Le Massif du Cantal.
Mais je suis seul de mon avis, on juge ma comparaison un peu risquée! Comment faire changer d’opinion en un jour au suffrage universel, à une majorité des plus absolues qui veut que le Plomb représente uniquement un fond de chaudron; aussi, à peine, timidement, oserais-je publier ma comparaison. De ce fond de chaudron, ou de ce bonnet phrygien, le spectacle est moins varié que du Puy Mary. N’empêche que le Plomb a de quel côté appliquer sa vue, soit qu’il veuille la cantonner aux vallons immédiats entaillés à sa base, soit qu’il la prolonge aux quatre points cardinaux, sans jalouser son rival. Si l’un a Salers, l’autre a Saint-Flour. Et le Plomb du Cantal ne manque point, non plus, de bétail à bon poil et de bouviers, aux bras et aux genoux solides pour tasser la fourme, aux poumons profonds pour lui chanter la Grande, et lo lo lo lo lo léro lo!... et lo lo lo lo loléro lo...

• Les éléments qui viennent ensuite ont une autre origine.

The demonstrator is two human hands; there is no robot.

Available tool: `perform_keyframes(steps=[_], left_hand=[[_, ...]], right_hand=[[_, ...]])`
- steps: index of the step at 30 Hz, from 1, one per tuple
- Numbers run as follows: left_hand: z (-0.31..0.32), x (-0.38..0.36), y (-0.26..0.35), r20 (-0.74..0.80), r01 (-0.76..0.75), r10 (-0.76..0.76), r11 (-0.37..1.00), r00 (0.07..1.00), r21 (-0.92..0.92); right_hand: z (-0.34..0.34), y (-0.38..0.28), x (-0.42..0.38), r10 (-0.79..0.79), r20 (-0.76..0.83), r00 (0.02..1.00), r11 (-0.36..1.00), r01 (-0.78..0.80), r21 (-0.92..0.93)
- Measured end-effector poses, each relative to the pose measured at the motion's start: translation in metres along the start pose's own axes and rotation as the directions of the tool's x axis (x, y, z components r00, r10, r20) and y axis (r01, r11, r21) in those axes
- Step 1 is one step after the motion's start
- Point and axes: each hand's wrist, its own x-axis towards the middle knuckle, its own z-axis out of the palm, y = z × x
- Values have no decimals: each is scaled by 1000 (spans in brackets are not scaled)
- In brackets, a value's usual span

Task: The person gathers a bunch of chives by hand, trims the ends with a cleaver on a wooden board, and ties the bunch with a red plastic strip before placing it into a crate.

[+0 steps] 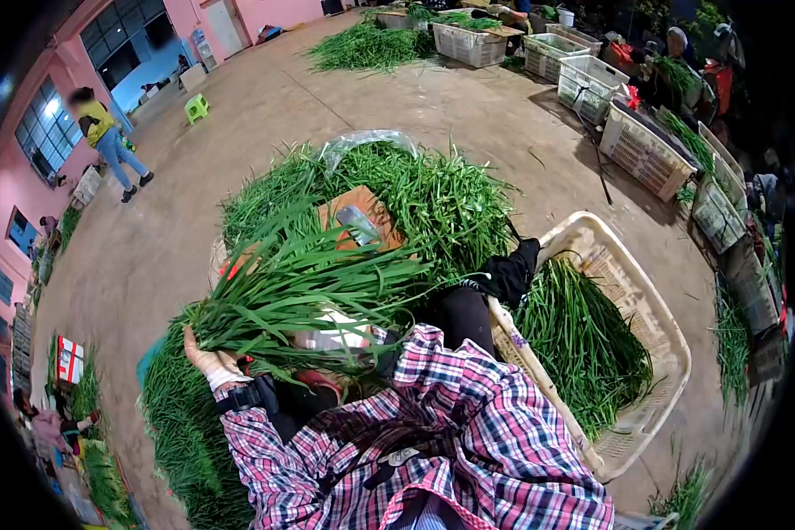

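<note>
My left hand [210,360], wrapped at the palm with pale tape, is closed around the base end of a bunch of garlic chives [314,283]. The long flat leaves fan out to the right across my lap. My right sleeve [433,358] bends in toward the bunch. A whitish patch [340,331] beneath the leaves seems to be my right hand, its fingers hidden. Beyond the bunch, a wooden board [359,208] with a flat metal plate [359,225] rests on a large heap of chives [442,194].
To my right stands a cream plastic crate [658,331] with loose chives [579,344] inside. More chives [181,415] lie at my left. Several crates [645,150] line the right side. A person [106,137] walks at the far left, near a green stool [196,108].
</note>
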Motion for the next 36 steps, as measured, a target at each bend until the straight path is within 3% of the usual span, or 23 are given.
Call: perform_keyframes(steps=[2, 5, 8, 9, 10, 11, 12, 13, 14, 15, 16, 17, 18, 19, 21, 22, 24, 26, 29, 31, 32, 33, 36], left_hand=[[-10, 6, 4, 13, -12, 13, 999, 1000, -30], [-26, 16, 15, -182, -41, 36, 999, 983, -26], [-46, 16, 27, -119, -116, 112, 993, 987, -24], [-52, 14, 36, -147, -120, 119, 993, 982, 3], [-57, 16, 43, -164, -160, 158, 987, 974, 4], [-72, 29, 52, -268, -233, 228, 972, 936, 14], [-86, 41, 62, -368, -306, 296, 952, 882, 32], [-91, 40, 70, -372, -320, 310, 947, 875, 36], [-86, 37, 77, -434, -361, 344, 932, 833, 45], [-88, 36, 85, -449, -382, 363, 923, 816, 52], [-91, 37, 90, -461, -402, 382, 914, 801, 58], [-98, 39, 95, -432, -376, 346, 927, 833, 19], [-108, 42, 101, -401, -348, 311, 937, 861, -19], [-116, 43, 107, -369, -320, 278, 946, 887, -55], [-109, 39, 107, -414, -371, 333, 929, 848, -13], [-102, 34, 105, -432, -385, 342, 923, 834, -13], [-83, 21, 103, -429, -397, 337, 916, 838, -57], [-80, 19, 102, -444, -392, 342, 919, 828, -24], [-57, 12, 87, -406, -459, 401, 887, 821, -51], [-41, 11, 79, -220, -483, 453, 869, 864, -108], [-30, 8, 76, -172, -486, 469, 870, 866, -78], [-17, 6, 72, -124, -474, 461, 874, 879, -108], [20, -6, 55, 12, -411, 422, 889, 907, -201]], right_hand=[[3, -1, 2, -27, -5, 1000, 999, 27, -18], [-9, -15, -3, 6, -15, 1000, 997, -7, -74], [-58, -38, -29, 154, -16, 988, 987, -154, -37], [-66, -24, -44, 61, -158, 986, 998, -56, 38], [-99, -44, -41, 361, 52, 931, 902, -335, -272], [-124, -42, -46, 473, 118, 873, 855, -422, -300], [-131, -19, -62, 331, -37, 943, 900, -327, -287], [-154, -21, -66, 390, -74, 918, 857, -392, -334], [-173, -4, -75, 281, -81, 956, 851, -287, -441], [-190, 4, -75, 366, -154, 918, 841, -397, -368], [-211, 7, -70, 407, -185, 894, 780, -446, -439], [-231, 24, -67, 336, -168, 927, 735, -369, -569], [-246, 36, -61, 393, -240, 888, 705, -459, -540], [-267, 61, -60, 281, -272, 920, 673, -391, -627], [-305, 112, -48, 279, -358, 891, 434, -450, -781], [-324, 98, -26, 557, -362, 748, 218, -552, -805], [-326, 71, -7, 481, -489, 728, 90, -596, -798], [-313, 62, -11, 221, -432, 874, 150, -468, -871], [-251, -27, -6, 380, -230, 896, 688, -439, -578], [-193, -69, -20, 401, 96, 911, 905, -378, -195], [-167, -87, -20, 392, 301, 869, 884, -447, 137], [-127, -90, -27, 323, 389, 863, 865, -435, 248], [-21, -102, -30, 262, 491, 831, 404, -556, 726]])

Le Plomb du Cantal et la vallée de Brezons.
Le Plomb et le Puy, qu’ils ne se chamaillent pas: ils sont égaux pour leurs sujets, dont ils n’ont à redouter aucune trahison! Ce qu’elle exige, la montagne, de l’endurance de ses enfants, ne leur est payé en retour que de la vie la plus précaire: cependant, émigrants, les voilà en proie au mal du pays, le cœur chaviré et les bras cassés au regret du sol revêche..., où le pain est noir, où ne grimpe pas la vigne, où le soleil brûle, le jour, où le vent souffle glacé, les soirs, mais où fume le toit de l’oustau des parents ou du maître. L’oustau, la maison de guingois, aux auvents à demi écroulés, avec l’hort derrière, et, devant, le couder...; avec ses fumiers contre l’étable et la soue aux porcs, ses broussailles et fagots, le bois de brûle pour l’hiver, le tronc creusé où arrive l’eau de l’abreuvoir... A l’intérieur, l’âtre avec sa crémaillère à anneaux, ses landiers de fer, son tuile pour les bouriols, le coffre à sel, la chaise du couârrou, l’armoire et l’horloge enfumées: dans la souillarde, brillent des cuivres, les ferrats et la fontaine! L’oustau, avec ses lits à quenouille à couverture en cotonnade à flamme, et rideaux de razille verte! L’oustau, bien vieux, bien disloqué, tout en bringues, mais l’oustau! Or, mieux que les villes joyeuses et dorées, ils aiment leurs plateaux faméliques des plombs et des puys; mieux que tout, ils aiment le Plomb et le Puy, dépenaillés, comme deux pauvres, sous le ciel, avec leur roupe de gazon et de poils-de-bouc élimée, trouée par endroits, montrant la chair—le roc à nu—comme la peau par les trous des guenilles...
A la foire de Riom-ès-Montagne.
Aurillac.—Les rives de la Jordanne vues du pont Rouge.